/
CourseKata Learning Objectives

CourseKata Learning Objectives

Statistics and Data Science: A Modeling Approach

CourseKata Goals and Learning Objectives

High-level Performance Objective

At the end of the course students will be able to:

Generate research questions that could be answered with data--whether collected by students or provided to them--and will engage in the cycle of data analysis: exploring variation, modeling variation, evaluating their models, and communicating the results of what they have learned from data analysis.

To achieve this high-level objective, students will master a wide range of specific learning objectives, as shown in the table below.

How to Read the Learning Goals and Objectives Table

What students will learn in CourseKata is defined by a hierarchical system of high-level goals, sub-goals, and learning objectives. High-level goals are shown in bold and numbered 1, 2 and 3. Each high-level goal is organized into two levels of sub-goals shown in bold and numbered 1.1, 1.2, etc., or 1.1.1, 1.1.2, etc.

The meaning of each sub-goal is then made clear by specific learning objectives, which are identified by codes combining letters and numbers: CM1, CM2, etc. The letters represent important words in the sub goal: for example, CM = Concepts of Measurement.

Many objectives require effective use of R code to achieve them. This is indicated by (R) at the end of the objective. Numbers in parentheses—e. g., (2, 4)—show the textbook chapters that address the objective.

 

ID

Learning Goals and Objectives

1. UNDERSTAND DATA

1.1. Understand where data come from

CM

1.1.1. Understand and apply concepts of measurement

CM1

Quantify variation in data by assigning numbers or categories to attributes (2)

CM2

Differentiate quantitative and categorical levels of measurement (2)

CM3

Explain the inherent issue of measurement error (2)

CM4

Recognize the limitations of measurement, including measurement bias (2)

SM

1.1.2. Understand sampling methodology

SM1

Explain that samples are the result of a sampling process and a data generating process (DGP) (2, 3)

SM2

Define independent, random sampling and explain the consequences of violating independent, random sampling (2)

SM3

Explain and apply the definition of sampling variation and consider it a possible explanation for observed group differences (2, 4)

SM4

Recognize that samples (and even random samples) are not perfectly representative of the entire population (2)

SM5

Recognize that samples are studied in order to find out about the population and the DGP (2)

SM6

Recognize the limitations of sampling, including sampling bias (2)

RD

1.1.3. Understand elements of research design

RD1

Distinguish outcome variables versus explanatory variables (2,3, 4)

RD2

Differentiate observational and experimental studies and recognize the limitations of each (4)

RD3

Differentiate random sampling and random assignment and explain the advantages of each (4)

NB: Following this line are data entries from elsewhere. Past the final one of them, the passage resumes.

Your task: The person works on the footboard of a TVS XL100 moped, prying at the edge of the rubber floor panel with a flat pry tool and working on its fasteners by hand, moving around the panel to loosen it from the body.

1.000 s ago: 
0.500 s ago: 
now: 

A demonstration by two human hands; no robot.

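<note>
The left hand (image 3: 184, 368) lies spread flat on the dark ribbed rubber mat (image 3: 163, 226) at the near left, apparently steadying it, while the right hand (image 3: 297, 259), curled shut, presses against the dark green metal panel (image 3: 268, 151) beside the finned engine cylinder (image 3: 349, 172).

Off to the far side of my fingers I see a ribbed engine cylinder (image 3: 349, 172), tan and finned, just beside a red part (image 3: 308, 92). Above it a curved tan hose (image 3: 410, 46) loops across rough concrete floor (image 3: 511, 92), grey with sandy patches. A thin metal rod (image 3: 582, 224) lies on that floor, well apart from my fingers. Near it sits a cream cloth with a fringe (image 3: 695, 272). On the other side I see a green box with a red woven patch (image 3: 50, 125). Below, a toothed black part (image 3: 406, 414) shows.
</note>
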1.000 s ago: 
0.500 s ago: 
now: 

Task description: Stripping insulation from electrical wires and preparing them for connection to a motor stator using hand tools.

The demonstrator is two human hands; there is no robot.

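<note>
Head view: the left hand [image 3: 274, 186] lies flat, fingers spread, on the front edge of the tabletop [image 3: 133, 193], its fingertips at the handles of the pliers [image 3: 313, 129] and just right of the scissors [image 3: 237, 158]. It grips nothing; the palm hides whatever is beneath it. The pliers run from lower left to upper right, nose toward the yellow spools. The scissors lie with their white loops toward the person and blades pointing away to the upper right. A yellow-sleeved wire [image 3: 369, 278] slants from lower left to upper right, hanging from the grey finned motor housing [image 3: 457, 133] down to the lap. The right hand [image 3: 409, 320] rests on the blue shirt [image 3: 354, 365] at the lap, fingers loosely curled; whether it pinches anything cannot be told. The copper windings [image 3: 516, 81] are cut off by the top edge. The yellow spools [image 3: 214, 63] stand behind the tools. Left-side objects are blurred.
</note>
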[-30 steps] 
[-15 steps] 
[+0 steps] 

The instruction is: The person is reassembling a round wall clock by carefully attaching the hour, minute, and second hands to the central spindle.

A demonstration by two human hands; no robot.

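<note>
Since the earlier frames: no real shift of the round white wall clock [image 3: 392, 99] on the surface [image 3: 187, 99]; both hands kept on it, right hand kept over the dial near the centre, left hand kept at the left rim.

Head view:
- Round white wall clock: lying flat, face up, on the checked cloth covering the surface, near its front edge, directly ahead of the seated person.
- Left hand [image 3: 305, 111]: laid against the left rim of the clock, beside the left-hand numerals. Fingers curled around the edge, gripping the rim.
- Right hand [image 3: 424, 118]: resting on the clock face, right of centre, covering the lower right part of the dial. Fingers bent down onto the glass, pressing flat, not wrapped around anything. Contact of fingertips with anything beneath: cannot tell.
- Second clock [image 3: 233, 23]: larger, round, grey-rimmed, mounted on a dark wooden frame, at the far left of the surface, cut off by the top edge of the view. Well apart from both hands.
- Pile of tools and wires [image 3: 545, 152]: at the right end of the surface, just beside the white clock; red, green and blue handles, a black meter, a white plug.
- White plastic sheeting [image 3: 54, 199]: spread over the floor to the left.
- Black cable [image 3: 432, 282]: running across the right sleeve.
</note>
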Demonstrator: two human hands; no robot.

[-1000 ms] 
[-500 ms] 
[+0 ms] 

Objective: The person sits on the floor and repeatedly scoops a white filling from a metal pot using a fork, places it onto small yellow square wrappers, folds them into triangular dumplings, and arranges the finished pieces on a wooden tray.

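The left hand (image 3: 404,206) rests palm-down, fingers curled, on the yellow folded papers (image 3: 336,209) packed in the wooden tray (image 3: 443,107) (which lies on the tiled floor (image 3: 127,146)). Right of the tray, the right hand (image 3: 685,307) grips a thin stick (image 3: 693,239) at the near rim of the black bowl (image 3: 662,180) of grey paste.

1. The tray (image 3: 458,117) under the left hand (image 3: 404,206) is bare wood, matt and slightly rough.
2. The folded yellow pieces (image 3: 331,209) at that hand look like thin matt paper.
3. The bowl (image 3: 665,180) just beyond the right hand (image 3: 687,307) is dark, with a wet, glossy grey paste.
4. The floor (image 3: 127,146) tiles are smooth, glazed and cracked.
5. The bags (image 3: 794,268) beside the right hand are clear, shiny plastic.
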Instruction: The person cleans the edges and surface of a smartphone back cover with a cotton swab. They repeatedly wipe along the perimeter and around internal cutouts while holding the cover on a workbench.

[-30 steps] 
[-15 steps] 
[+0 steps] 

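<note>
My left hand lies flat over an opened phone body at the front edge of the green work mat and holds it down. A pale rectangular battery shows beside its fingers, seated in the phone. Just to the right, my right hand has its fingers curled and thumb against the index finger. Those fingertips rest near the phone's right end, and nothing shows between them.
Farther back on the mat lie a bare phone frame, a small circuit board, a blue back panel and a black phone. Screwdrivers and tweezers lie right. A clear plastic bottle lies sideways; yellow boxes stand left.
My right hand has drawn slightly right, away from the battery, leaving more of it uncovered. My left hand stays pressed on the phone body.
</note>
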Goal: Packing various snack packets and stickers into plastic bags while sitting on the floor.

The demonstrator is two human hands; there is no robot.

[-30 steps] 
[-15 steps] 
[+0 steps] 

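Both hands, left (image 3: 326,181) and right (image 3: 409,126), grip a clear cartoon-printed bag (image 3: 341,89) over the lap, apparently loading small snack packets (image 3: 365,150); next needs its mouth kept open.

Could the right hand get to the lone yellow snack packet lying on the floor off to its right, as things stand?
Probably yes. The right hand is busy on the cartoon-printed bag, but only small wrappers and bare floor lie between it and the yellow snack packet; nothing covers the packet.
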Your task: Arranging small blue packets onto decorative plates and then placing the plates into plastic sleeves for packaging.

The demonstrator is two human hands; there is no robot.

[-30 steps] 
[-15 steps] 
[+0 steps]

1.2. Understand the organization of data

DF

1.2.1. Understand data frames

DF1

Interpret the structure of data: rows (i.e. observations) and columns (i.e. variables) (R) (2)

DF2

Differentiate and interpret variables versus values in a data set (2)

DF3

Differentiate and interpret levels of variables (2)

MD

1.2.2. Manipulate data in a data frame

MD1

Write code to perform basic R commands (R) (1 - 12)

MD2

Create summary variables (R) (2)

MD3

Aggregate variables across rows to create a new data frame (R) (2)

MD4

Recode quantitative variables into categorical variables e.g., using ntile() (R) (2)

MD5

Identify and decide how to handle missing data (R) (2)

MD6

Filter, organize, and manipulate data in a data frame; interpret the results (e.g. arrange, select; R) (2)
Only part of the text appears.